Another strong counter-argument is that Roma children must get by in the majority
society, and being educated in separate groups does not serve this aim. Separation does not
provide the opportunity of common assessment, of learning about each other, which will
preserve prejudices on both sides.

Both arguments are acceptable for they are concerned with the chances for future
integration, which, as a final goal is evident for the founders of Kalyi Jag, as well. The problem
is that these Roma intellectuals tend to forget about the fact that Kalyi Jag students are not the
ones who could easily cope with the demands of mainstream schools. The apt students
(mostly whose parents are educated or very committed to integration) are already there. The
very reason for the poor school results, failures and the high drop-out rate, in most cases, is
the “coldness” of integration in mainstream schoolsIt is the fact that Roma children are
exposed to exactly the same demands as non-Roma students, no matter what background
they come from.
Segregated schools should start with helping Roma pupils to catch up on the basic
social and learning competencies. In this early phase the “quality “ of education simply cannot
and need not be measured to the level of mainstream education. After a while, though, a
segregated minority school like Kalyi Jag must make its accounting: Have its students become
more competent? Do they now have better chances of finding a job after finishing the school?

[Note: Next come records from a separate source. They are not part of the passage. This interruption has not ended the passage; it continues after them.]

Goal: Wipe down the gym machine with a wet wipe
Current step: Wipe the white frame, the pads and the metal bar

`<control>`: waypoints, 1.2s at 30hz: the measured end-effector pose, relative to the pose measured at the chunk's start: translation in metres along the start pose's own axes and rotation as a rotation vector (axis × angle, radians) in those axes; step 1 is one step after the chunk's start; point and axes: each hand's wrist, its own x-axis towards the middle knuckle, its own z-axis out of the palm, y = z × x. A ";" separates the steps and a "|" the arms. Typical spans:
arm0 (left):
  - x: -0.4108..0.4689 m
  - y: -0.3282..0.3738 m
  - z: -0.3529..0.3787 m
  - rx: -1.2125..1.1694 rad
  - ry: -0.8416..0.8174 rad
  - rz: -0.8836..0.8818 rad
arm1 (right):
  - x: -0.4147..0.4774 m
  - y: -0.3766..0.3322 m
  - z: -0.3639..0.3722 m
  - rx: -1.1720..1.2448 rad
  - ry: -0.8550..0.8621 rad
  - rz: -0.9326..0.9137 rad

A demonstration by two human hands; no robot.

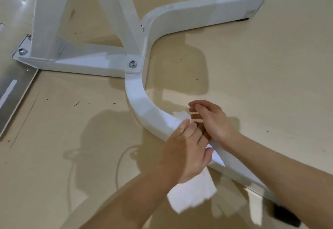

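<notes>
A person's left hand point(187, 149) clamps a white wet wipe point(192, 192) over the base rail of a gym machine point(142, 99). Its fingers curl across the rail's top, and the loose end of the sheet hangs below the palm toward the beige floor point(72, 120). A crumpled corner of the same wipe pokes out past the fingertips. The right hand point(212, 120) hovers just beside it above the rail, fingers loosely bent and gripping nothing that shows; blur leaves it unclear whether they touch the wipe. Two hands and one wipe are in view. The machine's frame is glossy white painted metal of boxy section, and its rail bends in one broad curve open to the right, both ends running off that way. One straight crossbar point(81, 63) runs left from the middle of the curve, and two slanted uprights point(48, 12) rise from it. Two silver bolts point(132, 64) show, one at each end of the crossbar. Two black feet point(286, 216) sit under the rail's ends, the far one mostly hidden. One grey metal plate point(12, 91) lies flat on the floor at the far left.
</notes>
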 end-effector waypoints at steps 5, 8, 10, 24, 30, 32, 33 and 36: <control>0.006 -0.008 -0.026 -0.598 -0.197 0.044 | -0.022 -0.023 -0.090 -0.806 -0.575 0.028; 0.002 0.002 -0.031 -1.116 -0.201 -0.283 | -0.040 -0.050 -0.121 -1.057 -0.611 0.092; -0.003 0.014 -0.033 -1.303 -0.109 -0.398 | -0.055 -0.045 -0.115 -1.107 -0.605 0.028; -0.062 0.024 -0.147 -0.162 -0.342 -0.274 | -0.056 0.066 -0.023 -1.256 0.004 -0.426; -0.064 0.017 -0.173 0.373 -0.685 -0.033 | -0.093 0.088 -0.111 -1.366 0.041 -0.293; -0.067 0.009 -0.177 0.487 -0.837 0.004 | -0.080 0.080 -0.095 -1.334 -0.002 -0.319; -0.068 0.005 -0.179 0.546 -0.913 0.040 | -0.070 0.076 -0.078 -1.281 -0.024 -0.358; -0.058 -0.008 -0.177 0.681 -1.002 0.120 | -0.039 0.060 -0.014 -1.150 -0.044 -0.447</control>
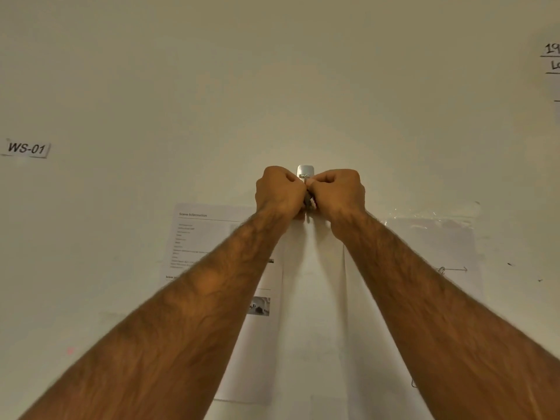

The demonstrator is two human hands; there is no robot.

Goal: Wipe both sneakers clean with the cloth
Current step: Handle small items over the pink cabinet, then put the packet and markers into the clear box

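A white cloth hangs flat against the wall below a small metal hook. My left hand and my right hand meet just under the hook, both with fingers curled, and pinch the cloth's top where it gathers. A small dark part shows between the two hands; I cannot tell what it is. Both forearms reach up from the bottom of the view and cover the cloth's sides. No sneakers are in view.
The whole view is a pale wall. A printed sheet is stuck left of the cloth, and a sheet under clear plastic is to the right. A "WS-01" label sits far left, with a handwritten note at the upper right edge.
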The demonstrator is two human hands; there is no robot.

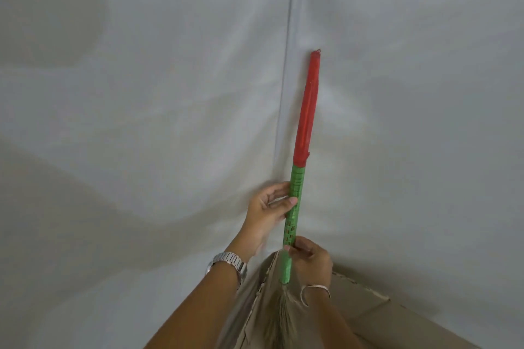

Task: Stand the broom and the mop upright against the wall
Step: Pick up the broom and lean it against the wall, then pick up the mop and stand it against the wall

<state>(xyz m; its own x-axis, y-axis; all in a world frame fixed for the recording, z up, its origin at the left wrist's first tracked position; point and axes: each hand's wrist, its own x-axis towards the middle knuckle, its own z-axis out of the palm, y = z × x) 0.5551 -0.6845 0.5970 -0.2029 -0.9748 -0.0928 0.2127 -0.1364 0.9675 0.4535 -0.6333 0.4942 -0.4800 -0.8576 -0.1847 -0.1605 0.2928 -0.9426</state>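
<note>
Both hands on unlabelled broom

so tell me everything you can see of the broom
The broom stands nearly upright in front of a pale wall. Its slim handle is red and glossy on the upper part, green with a small patterned wrap below. At the bottom, pale straw-like bristles fan out and run out of view. The left hand holds the green part with thumb and fingers; the right hand pinches it lower, just above the bristles. Whether its top touches the wall is unclear.
</note>
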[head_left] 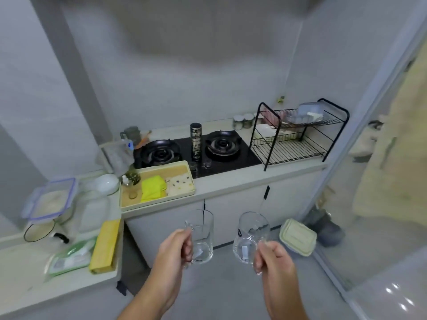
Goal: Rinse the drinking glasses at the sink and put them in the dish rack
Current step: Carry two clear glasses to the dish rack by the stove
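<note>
**Two glasses in hand, sink out of view**

Left hand [178, 248] curls round the handle of the left glass [203, 236]. Right hand [275, 257] grips the handle of the right glass [250, 236] the same way. Both glasses are upright, held in the air before the counter [231, 183], near each other but apart. Wet or dry: cannot tell.

Rack [298, 144] stands at the counter's right end, beside the stove [196, 148]. Its low shelf shows bare wire; the shelves above hold dishes.

Likely step: carrying. Best done with the glasses apart so they don't knock, a firm grip on the handles, and one set down at a time.
</note>
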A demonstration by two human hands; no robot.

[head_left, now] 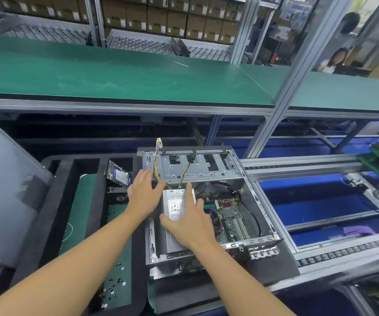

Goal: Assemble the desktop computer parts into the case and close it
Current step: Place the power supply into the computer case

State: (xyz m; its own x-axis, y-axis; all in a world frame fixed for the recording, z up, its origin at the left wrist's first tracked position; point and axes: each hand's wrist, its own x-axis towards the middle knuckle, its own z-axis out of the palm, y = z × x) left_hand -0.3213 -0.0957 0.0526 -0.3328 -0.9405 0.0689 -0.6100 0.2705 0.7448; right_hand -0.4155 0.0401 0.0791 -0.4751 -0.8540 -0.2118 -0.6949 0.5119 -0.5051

If the answer is no, then the school did not complete its task. A school like Kalyi Jag can only
justify its raison d’etre if it can produce results that integrated mainstream schools have not
been able to.

In the case of Kalyi Jag I have already been forming an answer but it should be the
subject of a further paper.
i
Fort the summary of the government’s integration program, see: http://webcache.googleusercontent.com/search?
q=cache:kHt9iaas2zYJ:www.romaeducationfund.hu/documents/Short%2520summary_Hun
%2520edu_integr_prog_0603.doc+Short+summary+of+the+Hungarian+
%E2%80%99Educational+Integration/Desegregation+Programme%E2%80%99&cd=1&hl=hu&ct=clnk&gl=hu
ii
Information from a colleague.
iii
Katalin ,Vég (1994) „Cigányútvesztők, elágazások”, in: Farkas Endre, ed., Gyerekcigány, Inter-es, Budapest.